Cautionary Note Regarding Forward-Looking Statements

This Quarterly Report includes "forward-looking statements" within the meaning of Section 27A of the Securities Act of 1933 and Section 21E of the Exchange Act that are not historical facts, and involve risks and uncertainties that could cause actual results (including, without limitation, the results of the Company's search for and consummation of an initial Business Combination) to differ materially from those expected and projected. All statements, other than statements of historical fact included in this Form 10-Q including, without limitation, statements in this "Management's Discussion and Analysis of Financial Condition and Results of Operations" regarding the Company's financial position, business strategy and the plans and objectives of management for future operations, are forward-looking statements. Words such as "may," "expect," "believe," "anticipate," "intend," "estimate," "seek" and variations and similar words and expressions are intended to identify such forward-looking statements. Such forward-looking statements relate to future events or future performance, but reflect management's current beliefs, based on information currently available. A number of factors could cause actual events, performance or results to differ materially from the events, performance and results discussed in the forward-looking statements. For information identifying important factors that could cause actual results to differ materially from those anticipated in the forward-looking statements, please refer to the Risk Factors section of the Company's final prospectus for its Initial Public Offering filed with the U.S. Securities and Exchange Commission (the "SEC"). The Company's securities filings can be accessed on the EDGAR section of the SEC's website at www.sec.gov. Except as expressly required by applicable securities law, the Company disclaims any intention or obligation to update or revise any forward-looking statements whether as a result of new information, future events or otherwise.





Overview


We are a blank check company incorporated on March 20, 2018 in the British Virgin Islands with limited liability (meaning our shareholders have no liability, as members of the Company, for the liabilities of the Company over and above the amount already paid for their shares) formed for the purpose of acquiring, engaging in a share exchange, share reconstruction and amalgamation with, purchasing all or substantially all of the assets of, or engaging in any other similar Business Combination with one or more businesses or entities. We intend to effectuate our Business Combination using cash from the proceeds of our Initial Public Offering and the sale of the Private Units that occurred simultaneously with the completion of our Initial Public Offering, our shares, debt or a combination of cash, shares and debt.
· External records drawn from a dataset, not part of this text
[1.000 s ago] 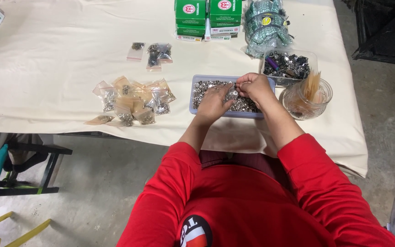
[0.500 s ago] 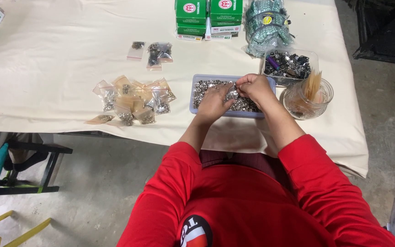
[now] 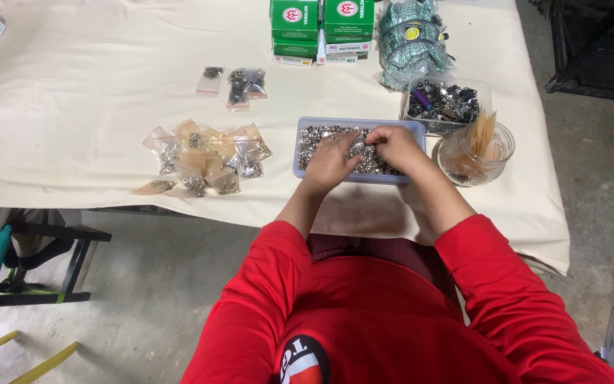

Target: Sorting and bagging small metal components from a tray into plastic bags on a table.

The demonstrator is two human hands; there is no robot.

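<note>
Metal bits in lavender tray (image 3: 300,153) are touched by left hand (image 3: 332,160) and right hand (image 3: 392,146); fingers curled, grip cannot be told.

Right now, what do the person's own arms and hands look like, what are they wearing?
Both arms wear long bright red sleeves pushed up toward the elbows, leaving the forearms bare. The left hand and the right hand are bare, with no gloves. The same red top carries a round dark emblem with white on the chest. No watch or bracelet shows.
</note>
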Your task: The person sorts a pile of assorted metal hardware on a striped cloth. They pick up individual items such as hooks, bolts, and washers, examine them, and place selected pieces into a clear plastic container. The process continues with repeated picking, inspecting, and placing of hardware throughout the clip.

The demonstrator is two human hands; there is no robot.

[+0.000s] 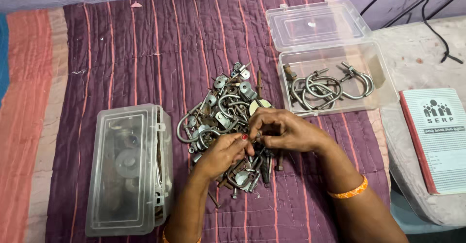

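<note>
The heap of metal hardware under my fingers is a loose tangle of grey U-bolts, washers, clamps and rusty screws, lying on the purple striped cloth between two clear plastic boxes. The small piece pinched above it is too hidden to tell.

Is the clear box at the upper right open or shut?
Open. The clear box has its lid swung back flat on the cloth, and several U-bolts lie exposed inside.
</note>
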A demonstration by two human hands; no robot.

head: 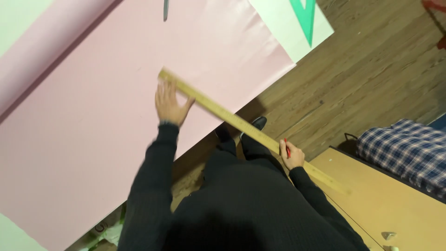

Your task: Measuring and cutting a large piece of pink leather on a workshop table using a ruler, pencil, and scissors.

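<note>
— Head view: where's the wooden ruler (241,125)?
— Slanting off the pink sheet's (83,130) right edge. The left hand (169,104) presses flat on its upper end, fingers spread; the right hand (291,155) grips its lower part, pinching a red pencil (287,148).

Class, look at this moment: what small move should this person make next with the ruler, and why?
Probably slide the wooden ruler fully onto the pink sheet. The left hand pins only its far end there; the rest overhangs the floor beside the right hand, which grips a red pen.
</note>
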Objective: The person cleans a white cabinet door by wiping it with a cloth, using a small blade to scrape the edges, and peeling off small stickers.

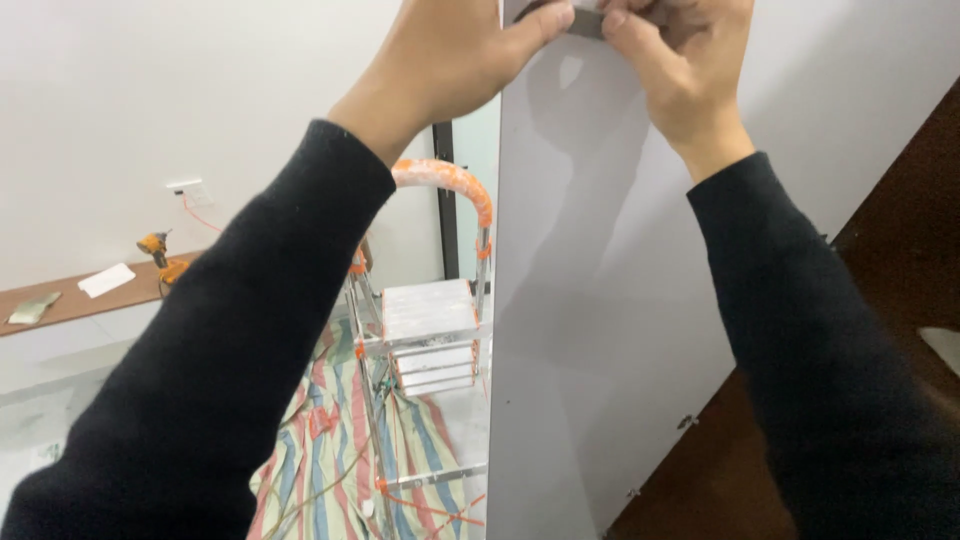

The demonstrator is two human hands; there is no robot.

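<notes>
Hands meet at the top centre of the frame: the left hand (450,50) and right hand (680,60) both pinch a small grey piece (588,22) against the upper edge of a tall white panel (600,300). Lower centre, a metal stepladder (430,320) with an orange-wrapped handle stands on a striped sheet (330,440). Far left, an orange drill (155,248) rests on a brown bench (90,295).

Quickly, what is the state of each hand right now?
Left hand: closed, thumb pinching a small grey piece at the top edge of the white panel.
Right hand: closed, fingers pinching the same grey piece.
</notes>
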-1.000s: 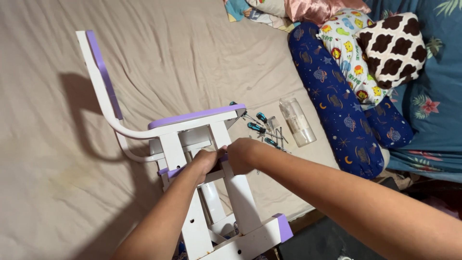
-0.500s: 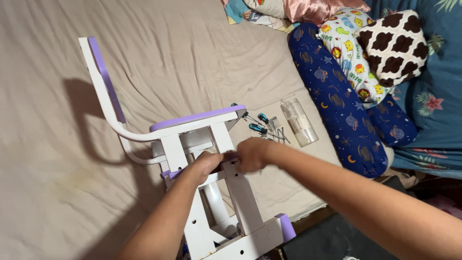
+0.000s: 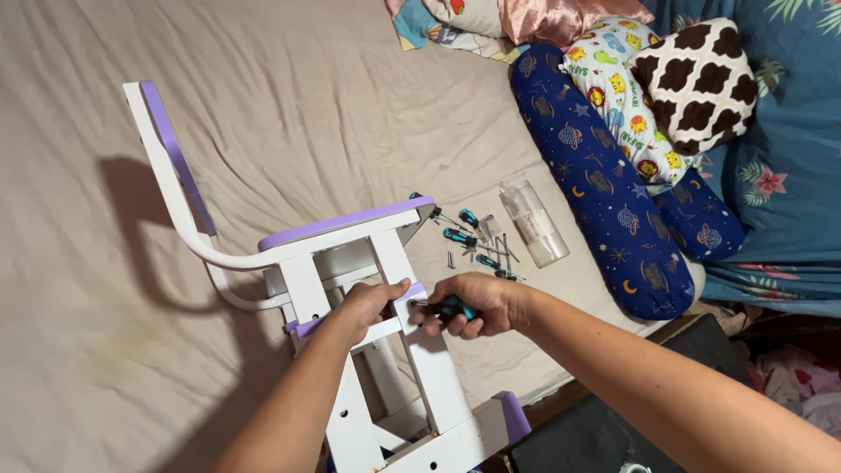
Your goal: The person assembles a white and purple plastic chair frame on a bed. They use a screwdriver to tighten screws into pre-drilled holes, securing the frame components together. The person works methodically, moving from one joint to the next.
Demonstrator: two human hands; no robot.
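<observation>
Over on the far left of the left hand, the curved white chair back (image 3: 166,175) with its purple edge sticks up off the beige bed sheet (image 3: 289,105), well away from either hand. The left hand (image 3: 368,305) is closed around a white crossbar of the upturned chair frame (image 3: 412,350), thumb pressed on top, basically pinning it. Just right of it, nearly touching, the right hand (image 3: 477,302) is wrapped tight around a screwdriver (image 3: 448,307) with a teal and black handle. Its long axis lies roughly sideways, tip pointing left at the leg right beside the left thumb, so the spot being worked sits between the two hands, and the right one is the nearer by way of the tool.

Just beyond the right hand, a loose bunch of more screwdrivers (image 3: 462,229) and small screws lies on the sheet. Right of those is a clear plastic tube container (image 3: 533,223) lying on its side with a pale label wrap. Further right, a navy bolster (image 3: 604,193) with moons and stars, a white animal-print pillow (image 3: 626,96) and a brown-and-cream patterned cushion (image 3: 701,79).
</observation>
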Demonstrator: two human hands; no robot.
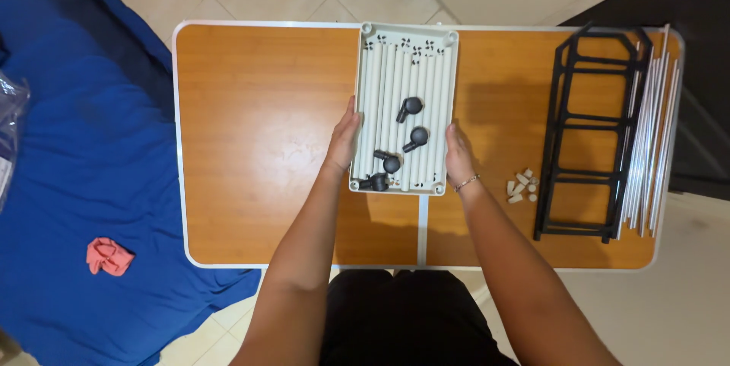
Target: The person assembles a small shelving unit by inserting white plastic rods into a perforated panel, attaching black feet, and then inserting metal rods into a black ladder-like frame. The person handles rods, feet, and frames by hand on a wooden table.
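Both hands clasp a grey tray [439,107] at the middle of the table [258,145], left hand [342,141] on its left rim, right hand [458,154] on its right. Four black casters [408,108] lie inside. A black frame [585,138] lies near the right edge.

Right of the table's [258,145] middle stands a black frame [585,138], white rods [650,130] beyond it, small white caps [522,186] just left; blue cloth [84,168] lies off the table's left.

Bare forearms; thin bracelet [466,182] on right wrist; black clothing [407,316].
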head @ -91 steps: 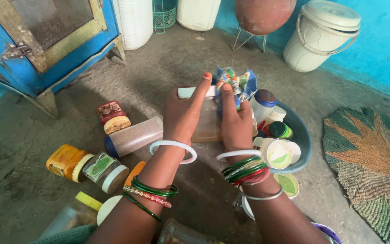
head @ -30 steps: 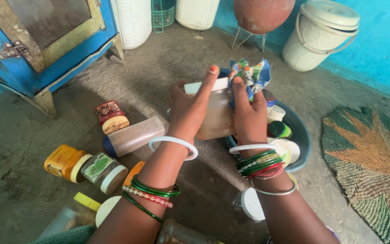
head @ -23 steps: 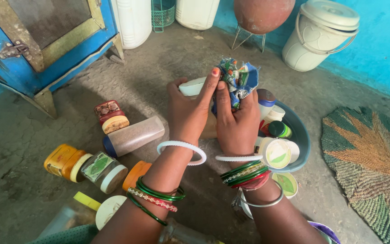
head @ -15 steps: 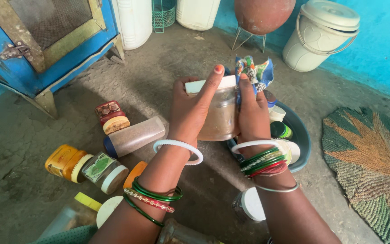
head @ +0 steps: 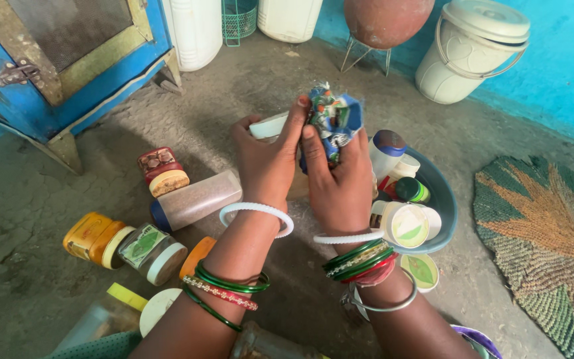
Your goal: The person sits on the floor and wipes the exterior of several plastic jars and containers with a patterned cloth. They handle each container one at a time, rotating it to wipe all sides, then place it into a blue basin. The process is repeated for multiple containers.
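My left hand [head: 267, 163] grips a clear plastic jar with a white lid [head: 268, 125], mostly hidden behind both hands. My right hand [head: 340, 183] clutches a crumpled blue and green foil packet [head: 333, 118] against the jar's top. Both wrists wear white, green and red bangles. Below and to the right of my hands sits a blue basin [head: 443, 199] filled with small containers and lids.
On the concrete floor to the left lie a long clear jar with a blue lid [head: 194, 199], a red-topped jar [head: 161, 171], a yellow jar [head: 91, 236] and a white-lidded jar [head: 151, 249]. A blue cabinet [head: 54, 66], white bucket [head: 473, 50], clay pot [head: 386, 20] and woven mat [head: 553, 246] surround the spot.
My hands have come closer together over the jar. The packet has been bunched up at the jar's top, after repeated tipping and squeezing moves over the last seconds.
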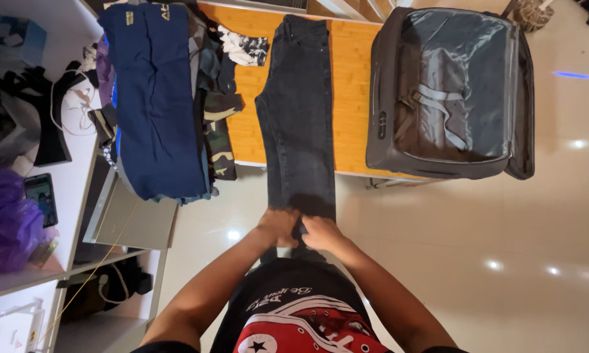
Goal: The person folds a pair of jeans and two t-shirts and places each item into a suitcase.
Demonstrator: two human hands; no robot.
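The dark jeans [296,111], soft and probably rather heavy, are gripped at the 6 o'clock hem by left hand [278,227] and right hand [320,233].

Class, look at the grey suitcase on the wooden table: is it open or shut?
Open. The suitcase lies flat with its lid off the top, showing a shiny lining and crossed packing straps; no clothes are inside.
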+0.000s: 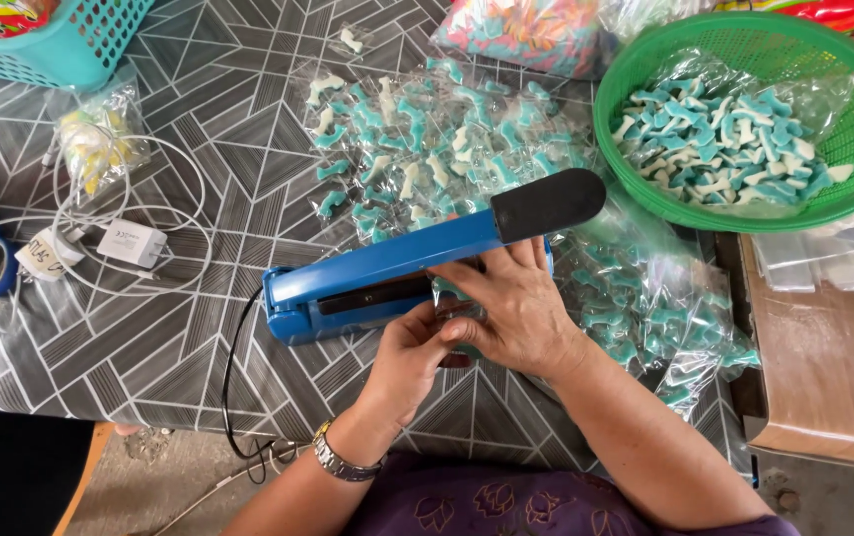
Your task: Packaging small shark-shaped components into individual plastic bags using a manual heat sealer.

The issuance of additional shares in a Business Combination:





   •  may significantly dilute the equity interest of investors who would not
      have pre-emption rights in respect of any such issue;




   •  may subordinate the rights of holders of ordinary shares if the rights,
      preferences, designations and limitations attaching to the preferred shares
      are created by amendment of our memorandum and articles of association by
      resolution of the board of directors and preferred shares are issued with
      rights senior to those afforded our ordinary shares;




   •  could cause a change in control if a substantial number of ordinary shares
      are issued, which may affect, among other things, our ability to use our
      net operating loss carry forwards, if any, and could result in the
      resignation or removal of our present officers and directors;




   •  may have the effect of delaying or preventing a change of control of us by
      diluting the share ownership or voting rights of a person seeking to obtain
      control of us; and




  • may adversely affect prevailing market prices for our ordinary shares.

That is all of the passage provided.